When schema changes are required:

  • Add/adjust Alembic migration(s) in backend/alembic/versions/
  • Keep SQLAlchemy models in sync (backend/app/db/models.py)
  • Verify migration upgrade path locally when feasible

9) Repo Change Boundaries

Default edit scope (unless task requires otherwise):

  • backend/**
  • frontend/**
  • auth-libs/**
  • docs/**
  • osm-userinfo/**
  • AGENTS.md

Treat as sensitive; modify only when explicitly requested:

  • .env
  • .github/workflows/**
  • chart/**
  • deployment scripts under scripts/

Avoid editing generated/local artifacts unless the task is specifically about them:

  • **/__pycache__/
  • **/.pytest_cache/
  • **/.ruff_cache/
  • compiled/built outputs in dist/ directories (except when task is to update distributable artifacts)

10) Dependency and Versioning Policy

  • Use Conventional Commits.
  • Keep dependency/version diffs minimal and justified.
  • Do not perform opportunistic upgrades unrelated to the task.

For auth-libs Python changes:

  • Keep auth-libs/python/pyproject.toml and lockfile consistent.
  • Ensure new integrations stay compatible with declared optional extras (fastapi, django, litestar).

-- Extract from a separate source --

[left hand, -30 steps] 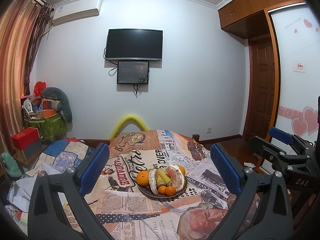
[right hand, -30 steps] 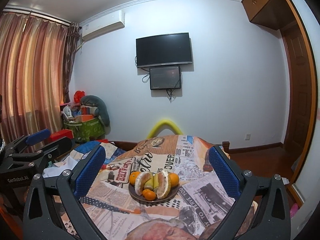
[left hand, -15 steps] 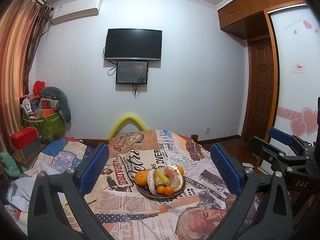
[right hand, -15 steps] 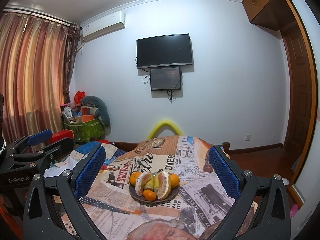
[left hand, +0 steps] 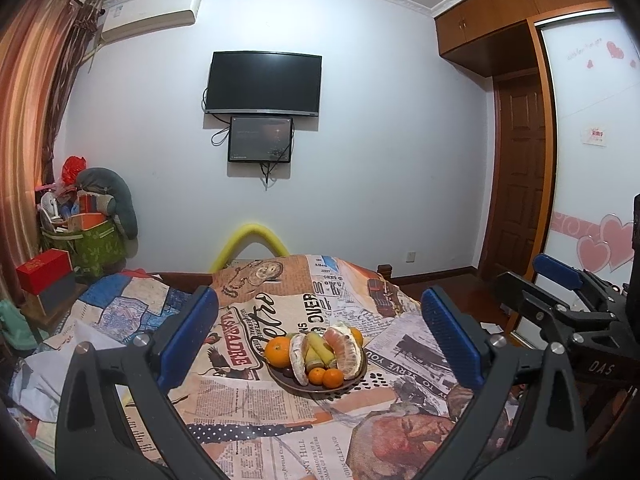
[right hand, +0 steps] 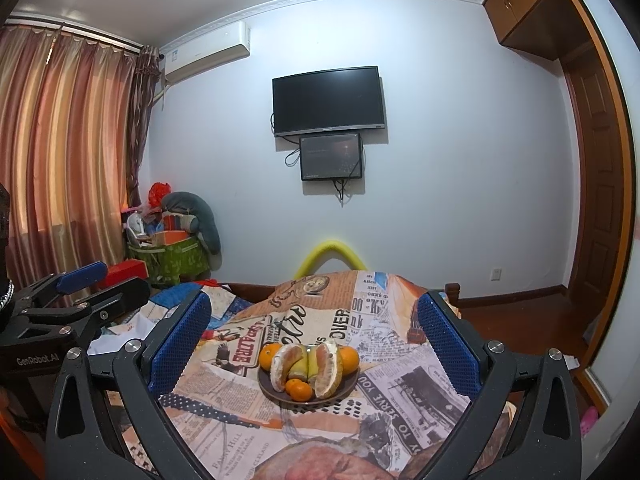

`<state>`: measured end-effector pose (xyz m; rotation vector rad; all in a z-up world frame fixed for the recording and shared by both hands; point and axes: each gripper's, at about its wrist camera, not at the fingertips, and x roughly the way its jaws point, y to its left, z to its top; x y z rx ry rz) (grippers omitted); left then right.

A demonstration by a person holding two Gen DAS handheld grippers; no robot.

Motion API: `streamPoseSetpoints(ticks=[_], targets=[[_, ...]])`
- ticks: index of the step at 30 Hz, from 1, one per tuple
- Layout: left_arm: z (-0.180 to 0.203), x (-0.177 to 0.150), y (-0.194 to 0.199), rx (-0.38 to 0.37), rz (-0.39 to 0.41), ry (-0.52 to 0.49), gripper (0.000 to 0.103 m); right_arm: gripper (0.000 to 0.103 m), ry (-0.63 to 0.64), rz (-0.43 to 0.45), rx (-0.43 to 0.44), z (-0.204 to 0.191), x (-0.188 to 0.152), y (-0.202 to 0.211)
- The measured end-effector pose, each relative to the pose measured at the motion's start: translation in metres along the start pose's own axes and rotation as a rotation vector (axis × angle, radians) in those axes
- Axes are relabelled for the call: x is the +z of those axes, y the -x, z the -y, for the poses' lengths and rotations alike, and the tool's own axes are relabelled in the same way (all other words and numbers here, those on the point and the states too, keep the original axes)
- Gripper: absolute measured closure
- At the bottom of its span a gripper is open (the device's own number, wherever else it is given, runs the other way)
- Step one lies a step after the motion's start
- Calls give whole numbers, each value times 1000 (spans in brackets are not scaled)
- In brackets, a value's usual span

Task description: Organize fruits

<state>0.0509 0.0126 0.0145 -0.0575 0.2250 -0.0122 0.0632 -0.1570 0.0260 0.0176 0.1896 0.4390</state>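
A dark plate (left hand: 280, 378) sits mid-table on a newspaper-print cloth (left hand: 240, 412). It holds oranges (left hand: 278, 351), peeled pomelo pieces (left hand: 346, 350), green-yellow fruit (left hand: 318, 350) and small tangerines (left hand: 333, 378). The plate (right hand: 348, 390) shows in the right wrist view too, with oranges (right hand: 269, 354) and pomelo pieces (right hand: 326, 368). My left gripper (left hand: 320, 336) is open and empty, held back from and above the plate. My right gripper (right hand: 314, 336) is open and empty, likewise short of the plate.
The other gripper shows at each view's edge: the right gripper (left hand: 568, 308) and the left gripper (right hand: 76, 304). A yellow foam arch (left hand: 252, 240) stands behind the table. Boxes and bags (left hand: 84, 232) are piled at the left wall. A door (left hand: 520, 180) is at the right.
Both grippers have drifted slightly; the plate sits a little lower and more central in the left view. Both jaws stay open and nothing was taken hold of.
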Motion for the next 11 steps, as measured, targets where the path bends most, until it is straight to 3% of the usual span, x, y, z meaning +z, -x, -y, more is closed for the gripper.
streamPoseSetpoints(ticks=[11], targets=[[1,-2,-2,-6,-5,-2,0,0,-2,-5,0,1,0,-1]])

If commits are requested, include a model/tool trailer, e.g.:

Assisted-by: Codex (GPT-5)

11) Anti-Patterns

  • Mixing framework concerns (e.g., app-specific logic leaking into core auth-lib modules)
  • Reimplementing logic already available in hotosm_auth core
  • Large cross-directory refactors without staged validation
  • Making deployment/workflow changes as part of unrelated feature work
  • Adding auth bypasses for convenience in production paths

12) Done Criteria

A change is done when all are true:

  1. Behavior is implemented in code.
  2. Relevant tests/checks were run, or blockers are explicitly reported.
  3. Lint/format hooks for changed scope are satisfied.
  4. Summary includes changed files, impact, and known risks/follow-up.